Some elderly pay less in Md.

Study finds state's Medigap cost lowest except for Utah

Health insurance

June 13, 2000|By M. William Salganik | M. William Salganik,SUN STAFF

Marylanders covered by Medicare pay less than seniors in most other states for Medigap insurance policies, according to a study released yesterday by Weiss Ratings Inc., a Florida company that monitors the solvency of insurers.

On average, Maryland seniors pay $594 a year for Medigap "Plan A" insurance, a no-frills policy - lower than consumers in every state but Utah and about half the rate in Florida or New York, according to the Weiss study.

Medigap policies, already popular, may prove increasingly important as Medicare HMOs withdraw from the market, saying they are losing money. The Medicare HMOs have been a popular way of getting benefits not provided by basic Medicare, particularly prescription drugs, preventive care and first-dollar coverage for hospitalization. Those same benefits can be purchased in Medigap policies.

Melissa Gannon, a vice president of Weiss Ratings, said, "People who can afford Medigap have mostly stayed with Medigap," rather than going to the lower-cost but more restrictive HMOs. While HMO pullouts might produce "a little bit of an increase" in Medigap use, Gannon said, she expected the shift to be small.

But Jeffery W. Valentine, director of corporate communications for CareFirst BlueCross BlueShield, said his company gained almost 3,000 Medigap subscribers when its HMO left rural Maryland counties, leaving about 14,000 seniors looking for other coverage.

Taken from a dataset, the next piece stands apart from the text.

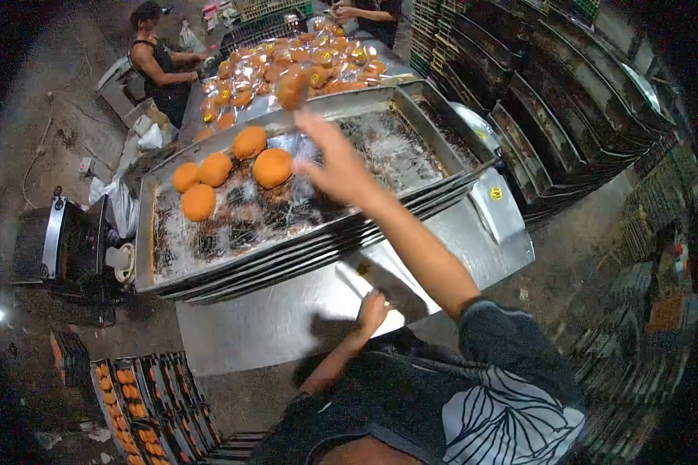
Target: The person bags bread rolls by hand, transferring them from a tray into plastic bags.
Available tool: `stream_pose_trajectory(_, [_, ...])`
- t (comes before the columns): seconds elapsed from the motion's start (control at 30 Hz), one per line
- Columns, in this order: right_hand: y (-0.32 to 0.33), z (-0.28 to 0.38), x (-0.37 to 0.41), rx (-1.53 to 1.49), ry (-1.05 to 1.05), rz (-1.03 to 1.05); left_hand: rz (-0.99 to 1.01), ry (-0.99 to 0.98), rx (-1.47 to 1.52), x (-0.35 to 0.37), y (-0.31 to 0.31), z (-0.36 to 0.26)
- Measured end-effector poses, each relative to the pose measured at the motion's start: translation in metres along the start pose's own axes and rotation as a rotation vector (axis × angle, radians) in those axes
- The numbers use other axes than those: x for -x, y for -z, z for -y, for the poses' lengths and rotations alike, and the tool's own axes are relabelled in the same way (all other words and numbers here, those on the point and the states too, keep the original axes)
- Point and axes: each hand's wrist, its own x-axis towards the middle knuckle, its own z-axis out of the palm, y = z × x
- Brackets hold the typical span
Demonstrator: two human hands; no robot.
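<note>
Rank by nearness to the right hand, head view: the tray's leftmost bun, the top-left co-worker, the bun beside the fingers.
1. Bun beside the fingers, just left of the right hand.
2. Leftmost bun, farther left.
3. Co-worker, far top-left.

A stainless steel table (287,325) is seen below both hands, and its near part is touched by the left hand (371,311). A stack of metal baking trays (310,249) is set directly on it, just beyond the left hand and under the outstretched right hand (337,167). The top tray is strewn with whitish residue and dark patches. Five orange buns (272,167) are grouped on it just left of the right hand. A yellow sticker (495,193) is seen on the bare steel, well right of that hand.
</note>
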Motion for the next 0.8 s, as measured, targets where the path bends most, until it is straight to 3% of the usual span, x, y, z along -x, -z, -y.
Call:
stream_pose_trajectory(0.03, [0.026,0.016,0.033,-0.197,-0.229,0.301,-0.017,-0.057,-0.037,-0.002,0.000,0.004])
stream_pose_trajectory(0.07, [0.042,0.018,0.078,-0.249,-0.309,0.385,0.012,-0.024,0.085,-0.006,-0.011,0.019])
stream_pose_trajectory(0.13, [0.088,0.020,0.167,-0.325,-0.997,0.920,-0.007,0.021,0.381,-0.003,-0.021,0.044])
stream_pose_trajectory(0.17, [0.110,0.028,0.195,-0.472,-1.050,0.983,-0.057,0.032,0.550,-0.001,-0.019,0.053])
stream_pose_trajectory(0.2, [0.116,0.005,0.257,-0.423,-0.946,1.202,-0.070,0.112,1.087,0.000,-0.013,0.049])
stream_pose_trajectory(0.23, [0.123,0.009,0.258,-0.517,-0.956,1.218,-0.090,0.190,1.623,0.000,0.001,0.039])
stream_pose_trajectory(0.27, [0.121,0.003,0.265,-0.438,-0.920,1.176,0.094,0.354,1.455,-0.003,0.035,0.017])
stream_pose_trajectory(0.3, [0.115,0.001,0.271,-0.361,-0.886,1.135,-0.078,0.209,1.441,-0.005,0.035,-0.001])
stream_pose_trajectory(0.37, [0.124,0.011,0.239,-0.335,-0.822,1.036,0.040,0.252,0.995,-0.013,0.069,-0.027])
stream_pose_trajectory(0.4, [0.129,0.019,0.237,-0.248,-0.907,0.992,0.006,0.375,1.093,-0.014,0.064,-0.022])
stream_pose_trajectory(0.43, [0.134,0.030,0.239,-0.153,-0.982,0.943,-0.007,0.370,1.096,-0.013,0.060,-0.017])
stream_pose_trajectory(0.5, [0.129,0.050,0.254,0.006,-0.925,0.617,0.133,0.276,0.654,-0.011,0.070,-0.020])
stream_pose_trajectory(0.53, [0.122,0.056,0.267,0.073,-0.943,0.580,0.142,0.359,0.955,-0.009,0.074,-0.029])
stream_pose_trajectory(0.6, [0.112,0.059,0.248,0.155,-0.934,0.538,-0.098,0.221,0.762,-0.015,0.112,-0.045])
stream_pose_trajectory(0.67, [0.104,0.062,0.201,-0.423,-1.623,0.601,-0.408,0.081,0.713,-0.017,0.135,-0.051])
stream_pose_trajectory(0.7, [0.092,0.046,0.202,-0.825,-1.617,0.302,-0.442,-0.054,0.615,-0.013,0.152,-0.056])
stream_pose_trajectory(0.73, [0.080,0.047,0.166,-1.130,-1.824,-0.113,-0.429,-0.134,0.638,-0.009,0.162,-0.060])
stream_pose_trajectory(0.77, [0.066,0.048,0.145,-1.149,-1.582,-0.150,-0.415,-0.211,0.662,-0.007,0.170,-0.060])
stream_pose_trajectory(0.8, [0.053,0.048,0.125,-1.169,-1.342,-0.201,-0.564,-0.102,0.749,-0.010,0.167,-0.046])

Gannon attributed regional price differences in Medigap policies to differences in medical costs - Utah, for example, with the lowest Medigap rates, has lower medical costs than high-premium states such as Florida and New York - and to "company strategy. Where they think they can do well, their prices are lower."

Dennis Carroll, Maryland deputy insurance commissioner, attributed relatively low costs here to a competitive market.

"There are more than 30 carriers actively marketing policies, and competition tends to keep rates in check, " he said.

Also, Carroll said, insurance regulators "scrupulously scrutinize" filings for premium increases, and have knocked down proposed boosts that were not justified by claims data.

Valentine said his company sought Medigap premium increases in Maryland of 6 percent to 8 percent in the most recent rate cycle, but regulators approved increases of less than 2 percent. By contrast, it won approval of increases of more than 8 percent in the District of Columbia.

Under federal rules, Medigap policies are offered in 10 standard packages of benefits. Plan A, the most basic, covers hospital and medical co-payments a patient would have to pay under standard Medicare coverage. The policy with the richest benefits, Plan J, includes coverage for prescription drugs, preventive care, home nursing and stays in skilled-nursing facilities

In addition to the second-lowest premiums on Plan A, Maryland has the 14th-best average cost ($1,167 per year) for a midlevel Plan F policy and the 11th-best ($2,613 per year) for a high-benefits Plan J policy.

Weiss, which collected 38,000 quotes from 113 insurers, found considerable variation within, as well as among, states. For example, Plan A premiums in Maryland ranged from $468 a year to $1,045; Plan F from $1,040 to $1,728; and Plan J from $2,157 to $3,600. In all cases, the higher-cost policies do not require medical examinations.